Thursday, November 26, 2009

Fight City Hall

Could Nanaimo Learn From Dawson Creek?

The following appeared in the Canadian Taxpayer's Assoc. weblog and shows what can happen when ordinary citizens get together and tell City Hall 'enough is enough!'.

It could be that the majority of Nanaimo taxpayers are just too fat and happy to care if city council continues to raise taxes and come up with more creative ways to spend money.

Now is the time to get informed and see exactly how City Council with the help of city staff intend to keep increasing your taxes over the next five years!

The approach at city hall which I have observed and seems supported by all of council is to decide on how to spend money and then figure out how much more taxes they need to collect.

I suggest a refreshing approach could be to limit their spending to the existing level of taxation and not increase taxes at all.

Alas, that seems to be something this current council could never get it's mind around.

Do you think Nanaimo voters could ever get this council to say NO to anymore tax increases? Why not??


Fight City Hall -- and Win

A referendum in Dawson Creek shot down a $10 million municipal borrowing proposal, showing that it is possible to fight City Hall -- and win.

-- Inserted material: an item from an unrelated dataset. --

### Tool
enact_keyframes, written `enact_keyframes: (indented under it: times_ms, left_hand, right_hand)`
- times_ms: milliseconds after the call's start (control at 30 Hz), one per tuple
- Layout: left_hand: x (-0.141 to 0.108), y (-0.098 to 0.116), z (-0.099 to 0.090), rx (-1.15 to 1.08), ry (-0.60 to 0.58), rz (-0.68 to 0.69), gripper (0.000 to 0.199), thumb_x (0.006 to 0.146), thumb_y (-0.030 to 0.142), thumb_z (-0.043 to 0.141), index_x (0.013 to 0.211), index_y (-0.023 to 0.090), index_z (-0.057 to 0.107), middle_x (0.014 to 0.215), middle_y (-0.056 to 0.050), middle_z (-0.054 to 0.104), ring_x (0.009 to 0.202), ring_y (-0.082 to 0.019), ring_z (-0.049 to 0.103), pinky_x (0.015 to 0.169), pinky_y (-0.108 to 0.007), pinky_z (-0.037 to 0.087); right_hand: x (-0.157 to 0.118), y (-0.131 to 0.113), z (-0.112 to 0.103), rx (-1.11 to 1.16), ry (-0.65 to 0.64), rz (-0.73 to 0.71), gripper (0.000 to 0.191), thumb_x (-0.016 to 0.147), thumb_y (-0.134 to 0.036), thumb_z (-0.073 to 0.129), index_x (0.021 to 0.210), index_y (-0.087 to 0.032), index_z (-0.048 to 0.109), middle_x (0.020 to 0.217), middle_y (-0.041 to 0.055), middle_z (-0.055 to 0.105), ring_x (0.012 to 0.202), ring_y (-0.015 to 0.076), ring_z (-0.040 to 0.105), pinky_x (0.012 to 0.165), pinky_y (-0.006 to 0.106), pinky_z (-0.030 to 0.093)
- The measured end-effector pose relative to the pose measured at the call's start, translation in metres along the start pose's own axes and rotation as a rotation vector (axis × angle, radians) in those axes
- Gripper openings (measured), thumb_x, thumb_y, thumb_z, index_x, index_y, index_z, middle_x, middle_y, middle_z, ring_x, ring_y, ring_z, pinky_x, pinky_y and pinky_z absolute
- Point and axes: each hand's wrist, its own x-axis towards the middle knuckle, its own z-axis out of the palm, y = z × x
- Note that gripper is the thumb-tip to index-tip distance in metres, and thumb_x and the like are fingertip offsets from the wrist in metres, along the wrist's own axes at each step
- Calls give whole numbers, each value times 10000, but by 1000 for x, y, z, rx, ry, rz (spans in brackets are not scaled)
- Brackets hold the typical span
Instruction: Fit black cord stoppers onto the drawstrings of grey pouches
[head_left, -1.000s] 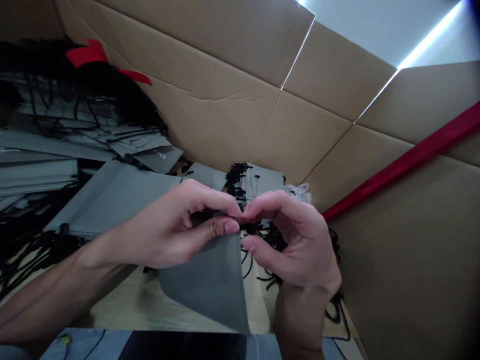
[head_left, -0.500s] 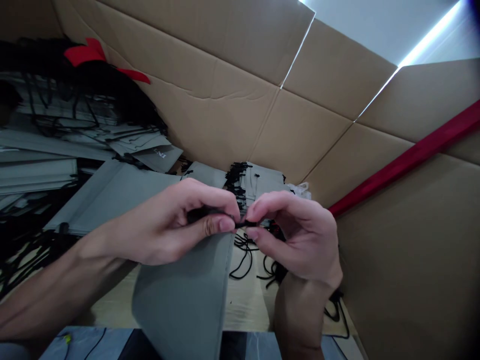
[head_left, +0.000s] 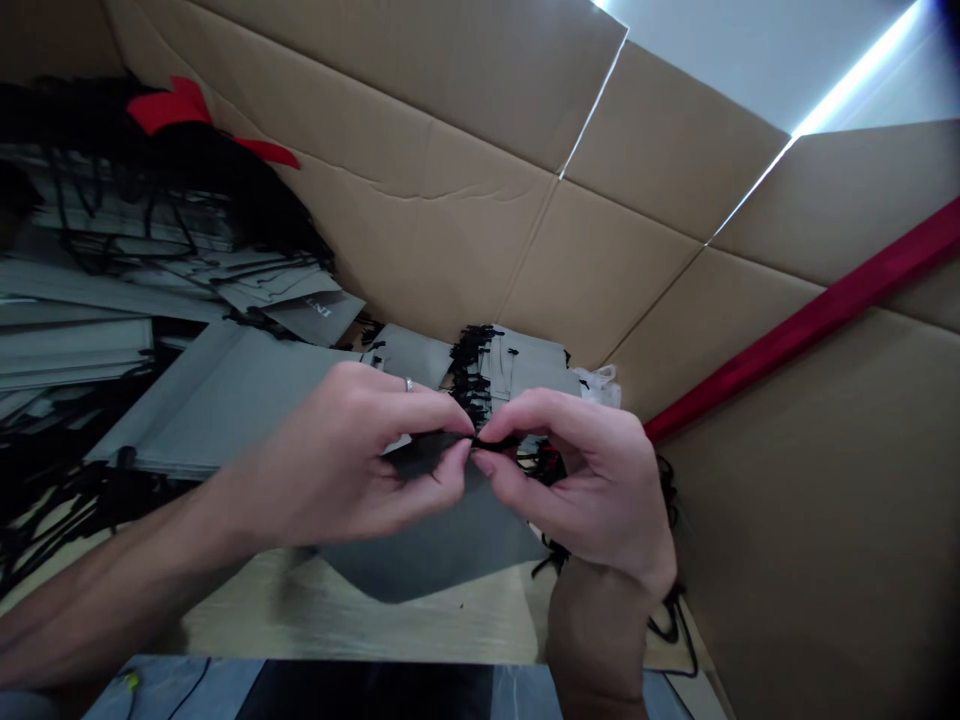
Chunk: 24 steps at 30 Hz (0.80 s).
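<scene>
In the middle of the head view, my left hand [head_left: 352, 460] and my right hand [head_left: 592, 475] meet fingertip to fingertip. Each has thumb and forefinger closed in a pinch on a short, thin black cord [head_left: 477, 443]. Its exact form is partly covered by the fingers. A flat grey pouch-like piece [head_left: 431, 560] with a rounded corner extends below the hands, above the tabletop; its upper part is behind my left hand. Whether the cord is fixed to this piece cannot be made out.
Grey flat pieces with black cords [head_left: 255, 390] are piled at the left. Another grey stack [head_left: 529, 355] stands behind my hands. Cardboard walls [head_left: 420, 180] enclose the back and right, with a red strip [head_left: 810, 325] across the right one. The pale tabletop [head_left: 360, 620] lies below.
The grey piece has swung up from hanging toward the front edge and now angles away to the right. My left hand has turned, showing a ring, and the fingertips of both hands are closer together.
</scene>
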Motion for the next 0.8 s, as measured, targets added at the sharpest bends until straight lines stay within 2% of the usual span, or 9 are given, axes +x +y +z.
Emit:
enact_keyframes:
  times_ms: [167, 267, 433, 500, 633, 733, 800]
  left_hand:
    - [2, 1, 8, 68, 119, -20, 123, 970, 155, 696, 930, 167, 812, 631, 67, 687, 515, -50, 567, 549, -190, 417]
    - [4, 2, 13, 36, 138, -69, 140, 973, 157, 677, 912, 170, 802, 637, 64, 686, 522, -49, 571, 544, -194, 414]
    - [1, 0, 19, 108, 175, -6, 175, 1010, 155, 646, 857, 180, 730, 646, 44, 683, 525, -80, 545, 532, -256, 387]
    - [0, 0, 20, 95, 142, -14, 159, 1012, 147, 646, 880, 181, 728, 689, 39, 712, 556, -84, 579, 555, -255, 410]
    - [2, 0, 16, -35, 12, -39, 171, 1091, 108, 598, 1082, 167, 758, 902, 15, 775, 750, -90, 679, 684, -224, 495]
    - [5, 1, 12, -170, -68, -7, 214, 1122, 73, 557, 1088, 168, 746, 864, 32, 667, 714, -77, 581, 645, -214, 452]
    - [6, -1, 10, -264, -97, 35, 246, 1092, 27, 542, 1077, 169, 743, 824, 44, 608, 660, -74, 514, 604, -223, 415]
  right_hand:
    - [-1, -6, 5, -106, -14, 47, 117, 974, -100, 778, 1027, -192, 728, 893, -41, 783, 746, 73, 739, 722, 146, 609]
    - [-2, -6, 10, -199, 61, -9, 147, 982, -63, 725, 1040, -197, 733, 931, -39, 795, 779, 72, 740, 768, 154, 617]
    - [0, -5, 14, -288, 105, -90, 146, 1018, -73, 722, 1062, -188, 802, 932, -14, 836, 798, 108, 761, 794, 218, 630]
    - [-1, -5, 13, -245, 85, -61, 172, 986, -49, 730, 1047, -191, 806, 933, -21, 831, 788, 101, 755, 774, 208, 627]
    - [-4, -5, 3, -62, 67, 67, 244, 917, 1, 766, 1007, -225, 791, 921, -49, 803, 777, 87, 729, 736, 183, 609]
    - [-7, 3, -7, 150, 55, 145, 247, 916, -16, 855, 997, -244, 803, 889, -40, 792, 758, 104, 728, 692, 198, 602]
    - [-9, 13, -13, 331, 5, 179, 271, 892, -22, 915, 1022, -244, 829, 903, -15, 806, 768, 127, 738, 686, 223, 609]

The City of Dawson Creek wanted the money to pay for improvements to paving, storm sewers and other infrastructure. Sounds reasonable -- until we ask -- what happened to the rest of the money the City collected in taxes?

Data put together by the Dawson Creek Ratepayers Association showed that homeowners and businesses in Dawson Creek pay twice the property taxes, pay municipal employees twice the benefits, and already have three times the per capita debt as similarly sized cities.

In fact, city expenditures per resident are higher than Vancouver's. Of the 157 municipalities in British Columbia, Dawson Creek sits in 11th spot for expenditures per resident, at $2,083 in 2006 (the last year for which data is available). Fort St. John, a neighbouring city, spends only $1,216 per person.

Citizens of the town said, enough it enough and forced the city to have a referendum on borrowing for yet more spending.

Sure, grandiose arenas and community centres and handouts to environmental groups are nice (or not), but should property taxpayers be on the hook to fund them?

Voters said NO to more borrowing. This is a victory for Dawson Creek property taxpayers.